**Problem description:**
Your answer must be an exact copy of every record.

————

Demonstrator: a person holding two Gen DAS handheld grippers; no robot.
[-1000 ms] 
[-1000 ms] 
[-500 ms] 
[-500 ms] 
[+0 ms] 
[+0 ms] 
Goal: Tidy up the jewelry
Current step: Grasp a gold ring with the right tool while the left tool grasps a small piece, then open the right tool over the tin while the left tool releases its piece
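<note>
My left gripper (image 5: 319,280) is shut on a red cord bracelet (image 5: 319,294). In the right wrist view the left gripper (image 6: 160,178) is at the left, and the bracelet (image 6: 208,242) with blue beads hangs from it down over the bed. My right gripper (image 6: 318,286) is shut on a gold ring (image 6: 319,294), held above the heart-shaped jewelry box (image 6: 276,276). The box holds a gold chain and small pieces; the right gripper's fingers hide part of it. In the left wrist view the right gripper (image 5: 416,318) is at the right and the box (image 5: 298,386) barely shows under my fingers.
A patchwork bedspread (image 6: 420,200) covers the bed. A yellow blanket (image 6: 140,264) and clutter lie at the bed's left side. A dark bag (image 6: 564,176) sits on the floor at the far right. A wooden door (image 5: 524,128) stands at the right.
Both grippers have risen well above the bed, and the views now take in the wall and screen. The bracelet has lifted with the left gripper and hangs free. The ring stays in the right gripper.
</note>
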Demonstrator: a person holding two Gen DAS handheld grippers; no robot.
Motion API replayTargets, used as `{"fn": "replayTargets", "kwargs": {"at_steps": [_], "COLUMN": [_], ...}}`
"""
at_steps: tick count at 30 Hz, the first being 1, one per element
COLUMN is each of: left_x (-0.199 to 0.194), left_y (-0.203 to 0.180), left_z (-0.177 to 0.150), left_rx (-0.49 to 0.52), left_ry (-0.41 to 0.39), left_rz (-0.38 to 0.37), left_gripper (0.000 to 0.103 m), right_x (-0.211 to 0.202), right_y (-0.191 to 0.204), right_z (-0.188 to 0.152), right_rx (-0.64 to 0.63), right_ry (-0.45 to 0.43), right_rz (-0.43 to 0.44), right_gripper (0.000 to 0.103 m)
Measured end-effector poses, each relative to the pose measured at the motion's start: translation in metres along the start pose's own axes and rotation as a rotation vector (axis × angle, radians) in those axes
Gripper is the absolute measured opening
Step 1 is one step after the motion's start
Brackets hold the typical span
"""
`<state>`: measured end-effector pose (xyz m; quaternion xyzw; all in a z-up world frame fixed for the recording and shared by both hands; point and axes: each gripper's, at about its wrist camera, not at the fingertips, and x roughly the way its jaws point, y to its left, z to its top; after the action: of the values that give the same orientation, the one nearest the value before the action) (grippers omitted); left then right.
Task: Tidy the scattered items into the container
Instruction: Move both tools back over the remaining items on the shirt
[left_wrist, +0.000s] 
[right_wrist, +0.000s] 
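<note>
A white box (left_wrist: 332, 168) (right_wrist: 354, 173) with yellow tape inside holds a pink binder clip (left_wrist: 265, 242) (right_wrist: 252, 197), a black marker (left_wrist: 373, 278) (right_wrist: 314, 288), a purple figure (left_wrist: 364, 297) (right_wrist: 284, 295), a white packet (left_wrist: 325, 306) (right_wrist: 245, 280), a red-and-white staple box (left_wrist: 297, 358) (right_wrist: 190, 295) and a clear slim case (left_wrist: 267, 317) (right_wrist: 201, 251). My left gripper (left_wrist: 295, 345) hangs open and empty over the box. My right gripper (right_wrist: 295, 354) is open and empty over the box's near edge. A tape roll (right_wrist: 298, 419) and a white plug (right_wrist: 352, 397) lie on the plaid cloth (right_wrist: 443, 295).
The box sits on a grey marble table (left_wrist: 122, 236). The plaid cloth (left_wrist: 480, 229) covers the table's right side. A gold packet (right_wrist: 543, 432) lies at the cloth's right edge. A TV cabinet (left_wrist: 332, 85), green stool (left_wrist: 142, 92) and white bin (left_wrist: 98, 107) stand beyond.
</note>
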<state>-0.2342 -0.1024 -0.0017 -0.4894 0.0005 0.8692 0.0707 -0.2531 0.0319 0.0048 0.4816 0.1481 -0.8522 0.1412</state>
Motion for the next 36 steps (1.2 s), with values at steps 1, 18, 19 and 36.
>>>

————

**Written answer:**
Demonstrator: a person holding two Gen DAS handheld grippers; no robot.
[-1000 ms] 
[-1000 ms] 
[-500 ms] 
[-500 ms] 
[+0 ms] 
[+0 ms] 
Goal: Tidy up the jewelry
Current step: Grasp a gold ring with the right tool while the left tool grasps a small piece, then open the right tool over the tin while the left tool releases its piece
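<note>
My left gripper (image 5: 319,280) is shut on a red cord bracelet (image 5: 319,294). In the right wrist view the left gripper (image 6: 160,178) is at the left, and the bracelet (image 6: 208,242) with blue beads hangs from it down over the bed. My right gripper (image 6: 318,286) is shut on a gold ring (image 6: 319,294), held above the heart-shaped jewelry box (image 6: 276,276). The box holds a gold chain and small pieces; the right gripper's fingers hide part of it. In the left wrist view the right gripper (image 5: 416,318) is at the right and the box (image 5: 298,386) barely shows under my fingers.
A patchwork bedspread (image 6: 420,200) covers the bed. A yellow blanket (image 6: 140,264) and clutter lie at the bed's left side. A dark bag (image 6: 564,176) sits on the floor at the far right. A wooden door (image 5: 524,128) stands at the right.
Both grippers have risen well above the bed, and the views now take in the wall and screen. The bracelet has lifted with the left gripper and hangs free. The ring stays in the right gripper.
</note>
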Demonstrator: a person holding two Gen DAS handheld grippers; no robot.
Motion API replayTargets, used as `{"fn": "replayTargets", "kwargs": {"at_steps": [_], "COLUMN": [_], ...}}`
"""
at_steps: tick count at 30 Hz, the first being 1, one per element
COLUMN is each of: left_x (-0.199 to 0.194), left_y (-0.203 to 0.180), left_z (-0.177 to 0.150), left_rx (-0.49 to 0.52), left_ry (-0.41 to 0.39), left_rz (-0.38 to 0.37), left_gripper (0.000 to 0.103 m), right_x (-0.211 to 0.202), right_y (-0.191 to 0.204), right_z (-0.188 to 0.152), right_rx (-0.64 to 0.63), right_ry (-0.45 to 0.43), right_rz (-0.43 to 0.44), right_gripper (0.000 to 0.103 m)
Measured end-effector poses, each relative to the pose measured at the motion's start: translation in metres along the start pose's own axes and rotation as a rotation vector (axis × angle, radians) in those axes
Gripper is the absolute measured opening
Step 1 is one step after the motion's start
Brackets hold the typical span
"""
`<state>`: measured end-effector pose (xyz m; quaternion xyzw; all in a z-up world frame fixed for the recording and shared by both hands; point and axes: each gripper's, at about its wrist camera, not at the fingertips, and x roughly the way its jaws point, y to its left, z to its top; after the action: of the values that give the same orientation, the one nearest the value before the action) (grippers omitted); left then right.
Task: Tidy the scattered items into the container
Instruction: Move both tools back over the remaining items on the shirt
[left_wrist, +0.000s] 
[right_wrist, +0.000s] 
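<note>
A white box (left_wrist: 332, 168) (right_wrist: 354, 173) with yellow tape inside holds a pink binder clip (left_wrist: 265, 242) (right_wrist: 252, 197), a black marker (left_wrist: 373, 278) (right_wrist: 314, 288), a purple figure (left_wrist: 364, 297) (right_wrist: 284, 295), a white packet (left_wrist: 325, 306) (right_wrist: 245, 280), a red-and-white staple box (left_wrist: 297, 358) (right_wrist: 190, 295) and a clear slim case (left_wrist: 267, 317) (right_wrist: 201, 251). My left gripper (left_wrist: 295, 345) hangs open and empty over the box. My right gripper (right_wrist: 295, 354) is open and empty over the box's near edge. A tape roll (right_wrist: 298, 419) and a white plug (right_wrist: 352, 397) lie on the plaid cloth (right_wrist: 443, 295).
The box sits on a grey marble table (left_wrist: 122, 236). The plaid cloth (left_wrist: 480, 229) covers the table's right side. A gold packet (right_wrist: 543, 432) lies at the cloth's right edge. A TV cabinet (left_wrist: 332, 85), green stool (left_wrist: 142, 92) and white bin (left_wrist: 98, 107) stand beyond.
</note>
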<state>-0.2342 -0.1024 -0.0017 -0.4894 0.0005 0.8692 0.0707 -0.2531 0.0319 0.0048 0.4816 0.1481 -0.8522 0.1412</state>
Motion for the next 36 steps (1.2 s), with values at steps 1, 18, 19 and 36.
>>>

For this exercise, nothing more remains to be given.